福岡県広川町の洞窟内にある石仏を蹴り倒したとして男子高校生が1日、礼拝所不敬の疑いで書類送検された。蹴り倒す様子の動画が2月中からSNSで拡散され、ツイッターでは「絶対に呪われる」などと批判が殺到。警察が調べていた。

 書類送検容疑は1月15日午前3時ごろ、洞窟内で石仏を蹴り倒した疑い。男子高校生は「目立ちたかった。二度と罰当たりなことはしません」などと容疑を認めている。

 郷土史家で福岡県地方史研究連絡協議会の佐々木四十臣(よそおみ)氏は「この洞窟は大きな自然の洞窟で、内部に『十三仏』が彫刻されています。明治35年に9人の地元民がお金を出し合って作りました」と解説する。

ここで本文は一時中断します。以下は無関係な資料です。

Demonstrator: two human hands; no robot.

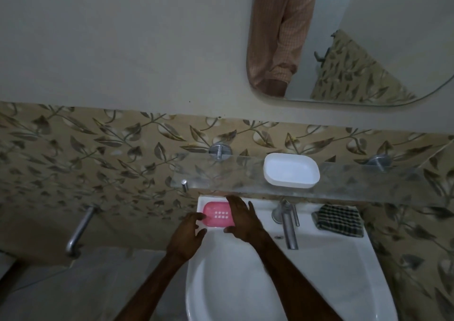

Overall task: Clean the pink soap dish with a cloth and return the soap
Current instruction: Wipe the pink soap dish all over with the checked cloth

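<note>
- Flanking the pink soap dish (217, 214) on the sink (319, 266) ledge, our left hand (186, 237) and right hand (242, 220) touch its edges, each grip open.
- Our checked cloth (340, 220) lies beyond the tap (288, 225).

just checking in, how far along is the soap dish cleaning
Early or mid-job. The pink plastic soap dish sits empty on the white basin's rim, both hands at it: left hand, right hand. The checked cloth lies unused by the tap. No soap is visible, so its return remains.
</note>
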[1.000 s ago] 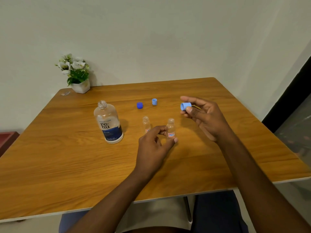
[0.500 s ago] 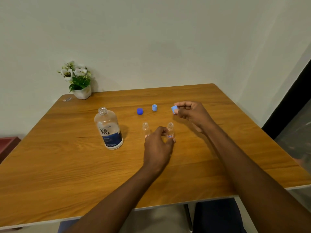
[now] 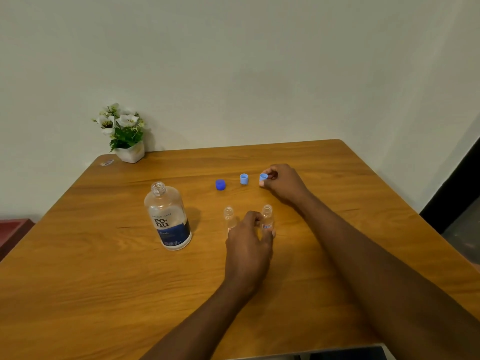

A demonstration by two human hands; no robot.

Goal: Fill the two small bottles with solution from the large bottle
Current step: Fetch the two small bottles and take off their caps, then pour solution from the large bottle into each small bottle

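Observation:
The large clear bottle [image 3: 168,216] with a dark blue label stands uncapped on the wooden table [image 3: 104,294], left of centre. Two small clear bottles stand open side by side. My left hand [image 3: 248,248] pinches the right small bottle [image 3: 267,216] near its base. The left small bottle [image 3: 229,216] stands just beside that hand, partly hidden by it. My right hand [image 3: 284,184] reaches farther back and pinches a light blue cap [image 3: 263,177] down at the tabletop. A second light blue cap [image 3: 244,179] and a dark blue cap [image 3: 220,184] lie to its left.
A white pot of white flowers [image 3: 124,136] stands at the table's far left corner, with a small clear scrap [image 3: 107,162] beside it. A wall runs right behind the table. A red surface [image 3: 10,229] shows past the left edge.
My right hand has carried the light blue cap forward and down to the table, next to the other light cap. My left hand has stayed on the right small bottle.

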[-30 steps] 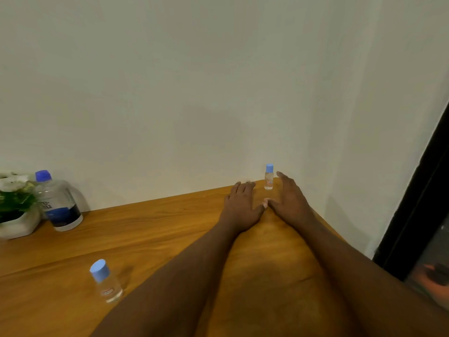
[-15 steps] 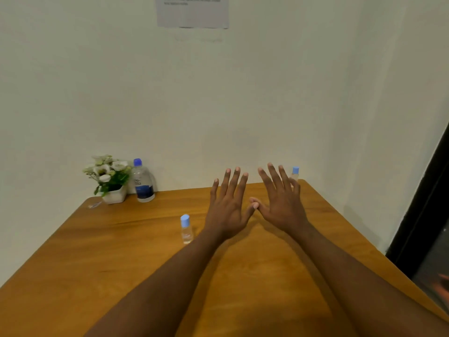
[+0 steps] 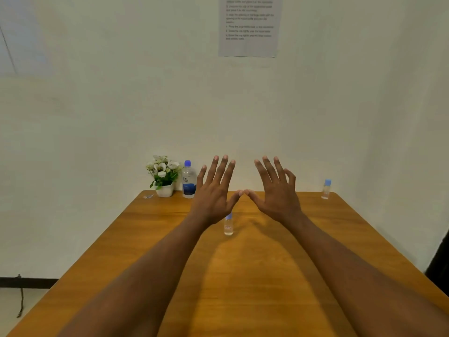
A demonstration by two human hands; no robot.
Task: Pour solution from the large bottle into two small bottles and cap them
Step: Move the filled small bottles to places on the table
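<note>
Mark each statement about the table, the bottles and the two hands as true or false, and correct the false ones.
1. The large bottle stands beside the flower pot. True.
2. The left hand grips a small bottle. False: both it and the right hand are open and empty.
3. Both small bottles, the middle one and the far-right one, wear blue caps. True.
4. The large bottle is uncapped. False: its blue cap is on.
</note>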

 それまでは「こうもり谷」と呼ばれる陰湿なイメージがあった場所で、博打の場所にも使われていたという。「9人が町おこしというかイメージチェンジを図ろうとしたのです。『積善(せきぜん)の碑』が建てられ、真面目に悪の道に踏み込まず生きていくという思いが込められています。周辺は霊域となっていました」(同)

 十三仏とは文字通り13体の仏のことで、不動明王、釈迦如来、文殊菩薩などがいる。他にも誰かが持ち込んだ仏像が複数あり、高校生が蹴ったのはそれらの石仏だった可能性があるという。

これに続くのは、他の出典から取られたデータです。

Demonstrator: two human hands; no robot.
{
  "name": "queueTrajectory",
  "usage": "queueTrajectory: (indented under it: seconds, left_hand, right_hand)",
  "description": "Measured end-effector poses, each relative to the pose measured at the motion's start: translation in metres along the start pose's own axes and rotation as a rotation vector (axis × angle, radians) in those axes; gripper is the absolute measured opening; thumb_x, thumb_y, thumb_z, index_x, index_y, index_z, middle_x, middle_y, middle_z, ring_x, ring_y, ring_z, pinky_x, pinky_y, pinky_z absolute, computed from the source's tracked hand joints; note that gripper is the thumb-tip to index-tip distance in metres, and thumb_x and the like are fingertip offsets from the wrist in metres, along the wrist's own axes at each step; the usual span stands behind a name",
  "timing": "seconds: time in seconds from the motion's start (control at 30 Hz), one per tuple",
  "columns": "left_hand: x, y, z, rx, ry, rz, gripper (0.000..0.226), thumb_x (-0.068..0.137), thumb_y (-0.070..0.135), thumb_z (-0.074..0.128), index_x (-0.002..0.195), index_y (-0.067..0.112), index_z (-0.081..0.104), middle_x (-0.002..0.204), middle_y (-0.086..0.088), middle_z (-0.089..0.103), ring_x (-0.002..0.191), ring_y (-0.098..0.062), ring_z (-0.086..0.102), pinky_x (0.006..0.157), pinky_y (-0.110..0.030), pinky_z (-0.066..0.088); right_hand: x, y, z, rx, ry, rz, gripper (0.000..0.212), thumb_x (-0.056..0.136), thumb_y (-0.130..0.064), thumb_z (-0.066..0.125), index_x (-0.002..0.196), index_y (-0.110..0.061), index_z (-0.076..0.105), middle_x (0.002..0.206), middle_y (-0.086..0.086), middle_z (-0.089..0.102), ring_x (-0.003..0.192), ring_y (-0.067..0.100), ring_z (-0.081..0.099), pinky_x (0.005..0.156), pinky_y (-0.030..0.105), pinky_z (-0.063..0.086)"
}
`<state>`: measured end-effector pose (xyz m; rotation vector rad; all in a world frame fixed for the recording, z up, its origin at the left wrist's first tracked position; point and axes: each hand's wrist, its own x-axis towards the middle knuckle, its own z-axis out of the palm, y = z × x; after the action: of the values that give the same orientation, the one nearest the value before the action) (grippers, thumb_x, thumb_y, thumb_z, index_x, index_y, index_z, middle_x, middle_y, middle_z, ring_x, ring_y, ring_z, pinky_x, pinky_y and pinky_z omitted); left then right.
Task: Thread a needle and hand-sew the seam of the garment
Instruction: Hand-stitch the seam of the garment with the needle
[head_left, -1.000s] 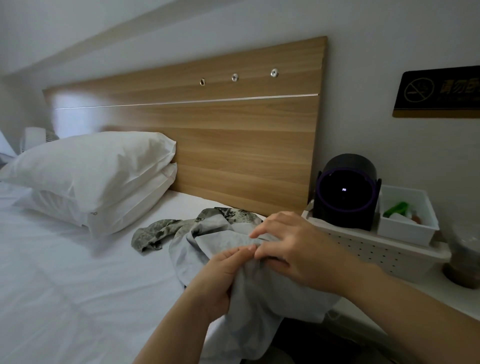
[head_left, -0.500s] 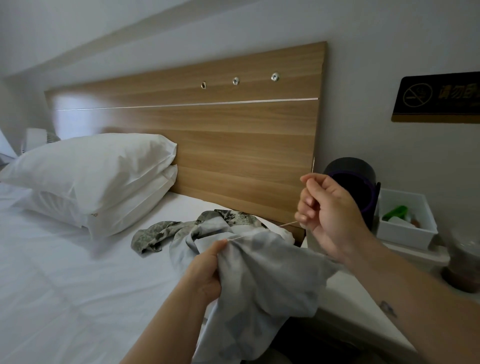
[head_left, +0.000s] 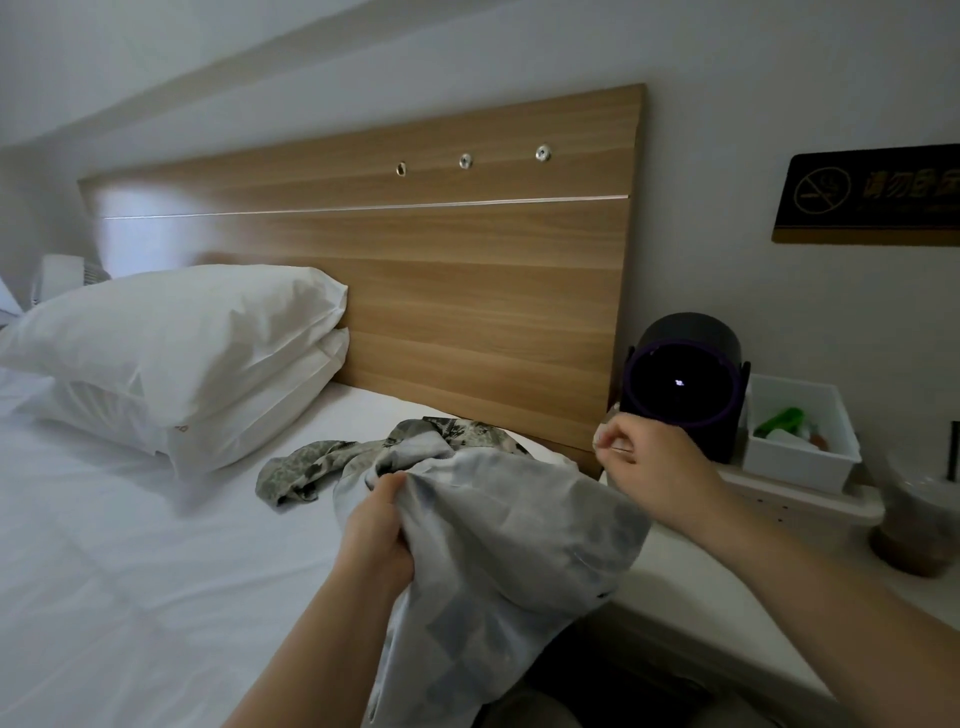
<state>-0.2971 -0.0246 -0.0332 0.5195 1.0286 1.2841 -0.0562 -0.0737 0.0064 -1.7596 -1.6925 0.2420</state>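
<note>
1. Left hand (head_left: 382, 525), lower centre of frame: fist curled tight round a bunched fold of the grey garment (head_left: 498, 535). Garment hangs from that grip to the bottom edge. Its patterned end (head_left: 311, 462) lies on the bed (head_left: 130, 571), just left of centre.
2. Right hand (head_left: 649, 462), right of centre, held clear of the cloth, fingertips (head_left: 605, 441) pinched closed. What they pinch is too thin to see; judged to be the needle. Thread not visible either.
3. Step, judged: mid-stitch, drawing thread through the seam. The seam itself can't be made out.
4. Risk: pulling too hard against the left grip could pucker the fabric, snap the thread or slip it out of the eye.
5. Risk: slack thread may loop and knot. Bunched folds may get caught, stitching two layers together.
6. Risk: needle slips from the pinch and gets lost in the white bedding or the dark gap beside the side table (head_left: 701, 582), lower right.
7. Risk: right hand sits just in front of the black round device (head_left: 680, 384), with the white bin (head_left: 802, 457) and cup (head_left: 914, 535) toward the right edge. A wide arm swing could knock them.
8. Risk: left thumb is close to the fold, so a prick is likely if the cloth isn't flattened first.
</note>
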Motion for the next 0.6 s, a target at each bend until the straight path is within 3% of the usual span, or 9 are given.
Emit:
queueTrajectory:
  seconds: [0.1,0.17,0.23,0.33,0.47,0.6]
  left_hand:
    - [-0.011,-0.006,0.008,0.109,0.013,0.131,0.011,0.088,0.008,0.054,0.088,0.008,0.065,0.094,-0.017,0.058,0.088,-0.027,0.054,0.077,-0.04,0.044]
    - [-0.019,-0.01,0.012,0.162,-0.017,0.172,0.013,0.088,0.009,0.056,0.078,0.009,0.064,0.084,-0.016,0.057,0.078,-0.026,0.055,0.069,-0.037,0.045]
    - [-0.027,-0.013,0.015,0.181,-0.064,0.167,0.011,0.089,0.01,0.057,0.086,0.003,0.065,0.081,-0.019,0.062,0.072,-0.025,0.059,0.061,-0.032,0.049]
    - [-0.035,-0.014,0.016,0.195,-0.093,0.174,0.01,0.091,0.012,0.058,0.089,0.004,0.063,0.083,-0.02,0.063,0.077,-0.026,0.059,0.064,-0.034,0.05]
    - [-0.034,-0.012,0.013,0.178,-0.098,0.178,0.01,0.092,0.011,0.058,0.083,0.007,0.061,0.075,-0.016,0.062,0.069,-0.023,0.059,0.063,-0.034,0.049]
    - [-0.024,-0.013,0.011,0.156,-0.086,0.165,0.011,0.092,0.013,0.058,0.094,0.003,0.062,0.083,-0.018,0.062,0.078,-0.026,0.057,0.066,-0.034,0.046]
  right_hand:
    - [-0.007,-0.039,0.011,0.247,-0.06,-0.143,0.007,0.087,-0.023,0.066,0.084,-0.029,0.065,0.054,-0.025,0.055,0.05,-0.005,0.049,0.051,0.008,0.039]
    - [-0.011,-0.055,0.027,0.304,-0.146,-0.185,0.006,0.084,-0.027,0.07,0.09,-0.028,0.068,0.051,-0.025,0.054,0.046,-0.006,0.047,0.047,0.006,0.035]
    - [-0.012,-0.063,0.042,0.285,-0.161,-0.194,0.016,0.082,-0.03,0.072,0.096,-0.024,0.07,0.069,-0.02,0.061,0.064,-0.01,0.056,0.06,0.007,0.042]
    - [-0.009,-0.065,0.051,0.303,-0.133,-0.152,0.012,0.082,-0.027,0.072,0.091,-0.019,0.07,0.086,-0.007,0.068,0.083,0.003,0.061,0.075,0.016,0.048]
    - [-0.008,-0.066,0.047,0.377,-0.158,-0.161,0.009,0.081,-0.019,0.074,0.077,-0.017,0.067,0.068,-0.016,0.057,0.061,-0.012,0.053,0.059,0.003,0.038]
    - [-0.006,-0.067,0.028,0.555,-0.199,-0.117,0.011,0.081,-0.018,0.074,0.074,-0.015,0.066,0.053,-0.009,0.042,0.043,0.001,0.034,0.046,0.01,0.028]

 なぜ高校生が深夜に洞窟を訪れていたのか。「30年以上前には洞窟の近くにお堂があって管理されていたのですが、それが火災でなくなってからは荒れてしまいました。その後、心霊スポットとして扱われたこともあり、若い人が押し寄せるようになったのです」(同)

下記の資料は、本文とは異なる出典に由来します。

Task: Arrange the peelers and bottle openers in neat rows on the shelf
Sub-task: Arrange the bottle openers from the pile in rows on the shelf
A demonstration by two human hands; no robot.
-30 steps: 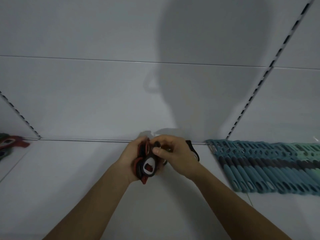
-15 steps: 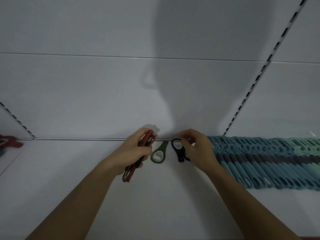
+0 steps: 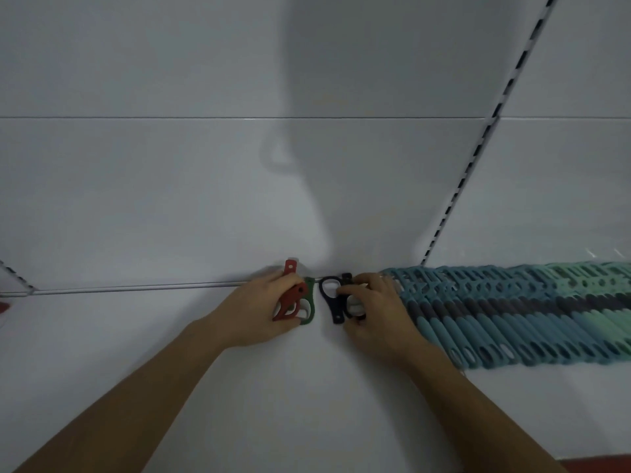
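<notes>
Green opener (image 3: 309, 307) now against left grip (image 3: 259, 312) around red opener (image 3: 290, 298); right grip (image 3: 375, 312) around black opener (image 3: 329, 295).

No text, label, brand or number can be read. The bottle openers (image 3: 290, 299) at the back edge of the shelf (image 3: 136, 353) and the row of peelers (image 3: 512, 315) towards its right end show only plain coloured surfaces. The white back panel (image 3: 170, 182) bears no legible marking.
</notes>
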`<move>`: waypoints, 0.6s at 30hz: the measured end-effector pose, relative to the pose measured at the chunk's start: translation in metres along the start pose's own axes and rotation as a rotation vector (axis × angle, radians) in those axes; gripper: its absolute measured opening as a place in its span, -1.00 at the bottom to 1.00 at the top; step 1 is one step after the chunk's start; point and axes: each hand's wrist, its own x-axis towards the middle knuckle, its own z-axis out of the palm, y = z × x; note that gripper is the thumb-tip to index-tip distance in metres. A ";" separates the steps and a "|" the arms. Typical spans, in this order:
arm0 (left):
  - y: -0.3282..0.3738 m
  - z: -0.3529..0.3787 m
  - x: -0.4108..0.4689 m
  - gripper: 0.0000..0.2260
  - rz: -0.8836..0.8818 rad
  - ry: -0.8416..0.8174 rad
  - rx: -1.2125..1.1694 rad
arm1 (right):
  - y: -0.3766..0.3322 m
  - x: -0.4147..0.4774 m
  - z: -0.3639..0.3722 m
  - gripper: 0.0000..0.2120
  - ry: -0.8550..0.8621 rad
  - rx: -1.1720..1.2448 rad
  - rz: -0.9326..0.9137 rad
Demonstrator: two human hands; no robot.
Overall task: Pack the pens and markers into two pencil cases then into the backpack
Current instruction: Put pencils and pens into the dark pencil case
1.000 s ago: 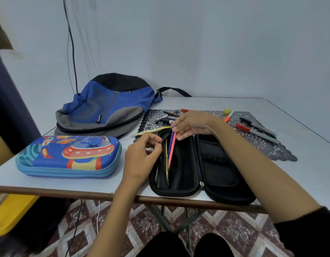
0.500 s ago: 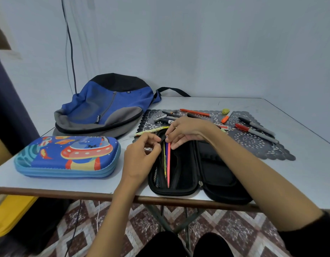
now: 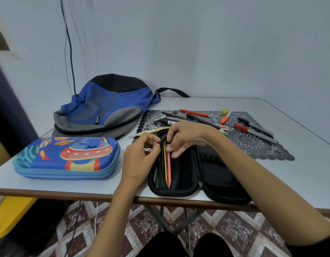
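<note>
A black pencil case [image 3: 190, 188] lies open at the table's front edge. Pink and yellow pens [image 3: 168, 167] lie lengthwise in its left half. My right hand [image 3: 186, 136] pinches the far ends of these pens at the case's far rim. Pressed against the case's left rim beside the pens, my left hand [image 3: 140, 156] has its fingers pinched on that edge. A closed blue cartoon pencil case [image 3: 67, 156] sits to the left. The blue and grey backpack [image 3: 104, 108] lies behind it. Loose pens and markers [image 3: 194, 117] remain on a dark lace mat [image 3: 253, 143].
On the mat lie a red marker [image 3: 253, 131], a black marker [image 3: 255, 125], an orange highlighter [image 3: 225, 118] and an orange pen [image 3: 194, 113]. A yellow pen [image 3: 151, 131] lies at the mat's near left corner. A yellow bin [image 3: 10, 216] stands below the table.
The pens went from tilted in my right hand to lying down inside the case's left half. My right hand came closer to my left hand at the rim.
</note>
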 end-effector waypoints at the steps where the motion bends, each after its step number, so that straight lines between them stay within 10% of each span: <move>1: 0.000 0.000 0.000 -0.91 0.001 -0.003 0.000 | 0.000 -0.003 0.003 -0.77 -0.037 -0.033 -0.002; 18: -0.004 0.000 0.001 -0.91 0.017 -0.007 0.042 | 0.007 -0.008 0.018 -0.84 -0.088 0.088 -0.057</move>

 確かにネットではこの洞窟は心霊スポットとして有名だ。佐々木氏は「心霊スポットになって地元の人は迷惑に思うところもあった。それにしてもなぜ蹴ろうとまでしたのか。十三仏を作った人たちの真面目に生きるという思いが踏みにじられた。それが歯がゆいです」と事件への思いを明かした。